◆ What to produce
Where does the word "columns" occur in the entries below? Copy every line that has it.

◆ Given data
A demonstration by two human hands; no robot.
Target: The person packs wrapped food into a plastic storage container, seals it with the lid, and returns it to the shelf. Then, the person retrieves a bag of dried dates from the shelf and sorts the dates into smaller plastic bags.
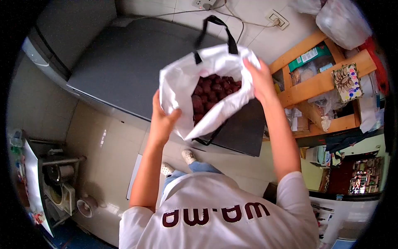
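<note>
Between my hands is a white tote bag (176, 89) with black handles, its mouth spread wide. Inside lie many dark red, date-like fruits (213, 93); I cannot tell their exact kind. My left hand (162, 118) grips the bag's near left side, thumb on the outer face. On the right, my right hand (261, 79) pinches the rim, its fingers partly hidden behind the fabric. One black handle (215, 20) stands up at the far side. The bag is over a dark grey countertop (137, 54); whether it rests there is hidden.
A wooden rack (327, 79) with packets and plastic bags stands at the right. Behind the counter, a cable runs to a wall socket (277, 20). Lower left are a metal-framed stand (62, 178) and a small round bin (87, 206) on the tiled floor.
</note>
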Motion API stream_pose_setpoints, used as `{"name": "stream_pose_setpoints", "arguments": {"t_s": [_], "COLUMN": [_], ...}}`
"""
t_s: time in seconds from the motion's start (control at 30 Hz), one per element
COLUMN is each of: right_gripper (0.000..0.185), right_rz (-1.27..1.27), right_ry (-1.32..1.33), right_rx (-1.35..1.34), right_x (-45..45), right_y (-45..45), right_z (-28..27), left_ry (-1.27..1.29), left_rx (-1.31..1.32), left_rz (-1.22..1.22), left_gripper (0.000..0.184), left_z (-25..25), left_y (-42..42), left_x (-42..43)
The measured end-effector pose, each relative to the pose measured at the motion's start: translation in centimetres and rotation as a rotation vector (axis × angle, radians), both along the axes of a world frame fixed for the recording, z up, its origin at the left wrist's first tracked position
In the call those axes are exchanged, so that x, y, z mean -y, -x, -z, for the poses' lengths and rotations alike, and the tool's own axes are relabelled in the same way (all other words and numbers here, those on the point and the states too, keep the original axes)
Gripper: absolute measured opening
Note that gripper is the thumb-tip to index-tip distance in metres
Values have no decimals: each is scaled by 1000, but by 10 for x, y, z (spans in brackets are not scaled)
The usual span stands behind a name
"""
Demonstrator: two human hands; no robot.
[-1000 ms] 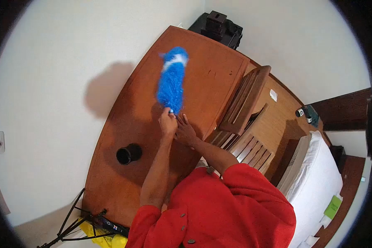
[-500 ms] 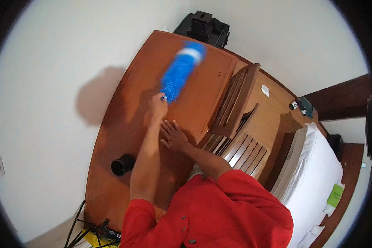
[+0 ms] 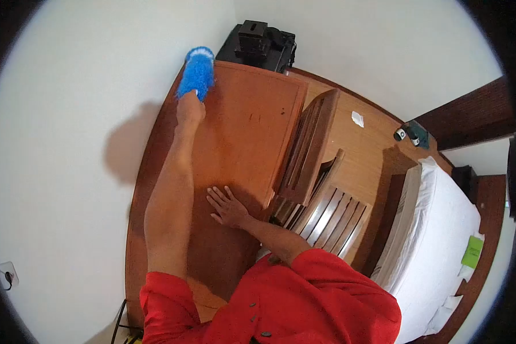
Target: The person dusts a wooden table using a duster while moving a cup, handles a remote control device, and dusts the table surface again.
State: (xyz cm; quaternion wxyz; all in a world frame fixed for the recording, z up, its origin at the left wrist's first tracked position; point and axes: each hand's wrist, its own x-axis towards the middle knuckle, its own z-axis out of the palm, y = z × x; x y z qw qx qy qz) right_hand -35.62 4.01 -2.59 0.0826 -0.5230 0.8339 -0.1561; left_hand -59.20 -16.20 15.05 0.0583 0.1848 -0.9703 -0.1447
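My left hand is closed around the handle end of a fluffy blue duster with a white band near its tip. The duster lies at the far left corner of the brown wooden table, close to the wall. Palm down, my right hand rests on the tabletop with its fingers spread, near the table's right edge. My left forearm stretches across the left part of the table and covers some of it.
A slatted wooden chair stands against the table's right side. Beyond the far edge are black boxy items. A white bed is at the right, and a white scrap lies on the floor.
My left hand has carried the duster left and away from me, from mid-table to the far left corner. The black cup is no longer visible. My right hand stays flat on the table.
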Motion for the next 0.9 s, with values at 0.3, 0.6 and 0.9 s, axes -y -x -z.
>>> {"name": "stream_pose_setpoints", "arguments": {"t_s": [0.3,0.6,0.9], "right_gripper": [68,67,66], "right_rz": [4,-1,-6], "right_ry": [65,34,18], "right_rx": [110,105,37], "right_x": [-1,0,-1], "right_y": [2,3,3], "right_z": [3,5,-1], "left_ry": [-91,184,-201], "left_rx": [118,70,144], "left_rz": [482,114,615], "left_gripper": [21,18,27], "left_z": [-56,-58,-48], "left_y": [16,18,-5], "left_x": [-89,-72,-71]}}
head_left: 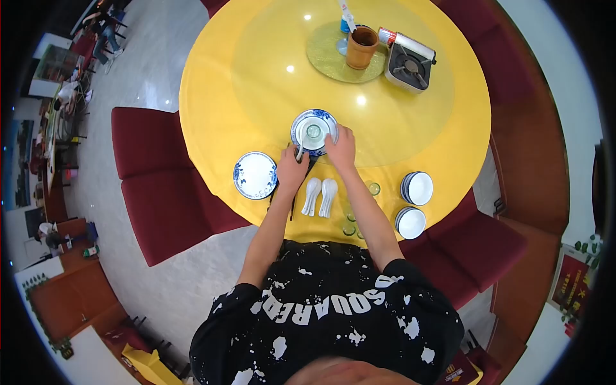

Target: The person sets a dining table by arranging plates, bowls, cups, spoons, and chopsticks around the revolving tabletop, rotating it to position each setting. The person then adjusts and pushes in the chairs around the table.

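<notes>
A blue-and-white plate rests on the table in front of me, bearing a small white bowl with a clear glass inside it. A white spoon leans at the bowl's left side. Its lower end is between the fingers of my left hand. My right hand is closed around the plate's right rim, thumb on the inner side. Under and beside my left forearm lie dark chopsticks, partly hidden. Left of that hand sits another blue-and-white plate.
White spoons are stacked near my body. Glasses stand partly behind my right forearm. Two stacks of bowls are at right. A brown container and portable gas stove stand farther back. Red chairs flank the yellow table.
</notes>
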A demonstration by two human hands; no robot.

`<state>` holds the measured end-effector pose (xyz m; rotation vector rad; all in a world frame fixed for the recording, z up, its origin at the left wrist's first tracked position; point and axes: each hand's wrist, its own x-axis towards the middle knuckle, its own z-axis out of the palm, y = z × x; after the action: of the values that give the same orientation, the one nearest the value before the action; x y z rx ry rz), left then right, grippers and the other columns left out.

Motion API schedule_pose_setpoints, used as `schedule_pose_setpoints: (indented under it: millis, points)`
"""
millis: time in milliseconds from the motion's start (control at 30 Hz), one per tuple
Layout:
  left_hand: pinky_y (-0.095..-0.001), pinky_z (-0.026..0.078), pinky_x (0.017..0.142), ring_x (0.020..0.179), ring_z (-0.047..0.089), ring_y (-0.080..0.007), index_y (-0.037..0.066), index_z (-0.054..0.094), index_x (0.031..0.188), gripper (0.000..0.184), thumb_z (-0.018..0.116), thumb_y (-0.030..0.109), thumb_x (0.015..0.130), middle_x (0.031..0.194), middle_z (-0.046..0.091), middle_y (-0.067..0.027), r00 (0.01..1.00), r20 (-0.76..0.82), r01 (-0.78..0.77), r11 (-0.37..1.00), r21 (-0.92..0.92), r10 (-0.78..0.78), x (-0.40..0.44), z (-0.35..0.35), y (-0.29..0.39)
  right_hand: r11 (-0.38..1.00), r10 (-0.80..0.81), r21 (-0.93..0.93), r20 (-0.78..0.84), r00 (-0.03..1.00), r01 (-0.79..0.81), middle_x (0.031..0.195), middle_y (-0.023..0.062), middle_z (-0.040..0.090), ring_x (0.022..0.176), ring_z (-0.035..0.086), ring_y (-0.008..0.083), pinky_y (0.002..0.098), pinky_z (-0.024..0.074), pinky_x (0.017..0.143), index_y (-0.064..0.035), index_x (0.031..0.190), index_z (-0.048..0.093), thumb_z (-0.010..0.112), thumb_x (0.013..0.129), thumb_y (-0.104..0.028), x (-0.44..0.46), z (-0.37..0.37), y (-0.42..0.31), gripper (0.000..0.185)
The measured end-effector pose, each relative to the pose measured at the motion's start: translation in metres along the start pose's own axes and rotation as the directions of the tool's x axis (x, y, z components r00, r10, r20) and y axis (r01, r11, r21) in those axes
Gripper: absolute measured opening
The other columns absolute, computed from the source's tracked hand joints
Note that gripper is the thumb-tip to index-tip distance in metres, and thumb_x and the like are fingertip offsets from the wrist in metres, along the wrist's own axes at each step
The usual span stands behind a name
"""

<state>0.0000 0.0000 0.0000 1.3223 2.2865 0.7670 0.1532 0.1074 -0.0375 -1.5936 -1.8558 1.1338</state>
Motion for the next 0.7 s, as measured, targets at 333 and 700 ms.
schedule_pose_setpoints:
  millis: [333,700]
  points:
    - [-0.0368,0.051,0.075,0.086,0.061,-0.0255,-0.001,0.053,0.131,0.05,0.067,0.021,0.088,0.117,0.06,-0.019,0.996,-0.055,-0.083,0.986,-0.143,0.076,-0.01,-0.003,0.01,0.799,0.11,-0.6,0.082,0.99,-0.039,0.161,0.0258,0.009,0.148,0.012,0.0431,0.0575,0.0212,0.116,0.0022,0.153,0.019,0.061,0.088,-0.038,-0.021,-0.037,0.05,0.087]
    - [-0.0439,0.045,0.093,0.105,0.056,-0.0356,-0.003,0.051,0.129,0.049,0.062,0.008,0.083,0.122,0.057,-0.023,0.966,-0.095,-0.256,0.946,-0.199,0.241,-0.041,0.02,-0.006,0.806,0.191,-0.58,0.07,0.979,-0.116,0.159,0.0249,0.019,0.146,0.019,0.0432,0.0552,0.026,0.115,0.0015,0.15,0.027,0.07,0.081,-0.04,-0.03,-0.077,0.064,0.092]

◆ Output for this exercise
`<state>` holds the measured end-effector pose (xyz m; rotation vector rad; all in a world frame fixed for the recording, z up, its origin at the left wrist's first tracked position; point and axes: each hand's wrist, its own x-axis towards the middle knuckle, its own z-axis out of the palm, y = z × x; after the action: of the values that give the same orientation, the one nearest the value before the action; x y z rx ry rz), left then right, grippers and the other columns left out.
The other columns absolute, computed from the source's tracked hand joints

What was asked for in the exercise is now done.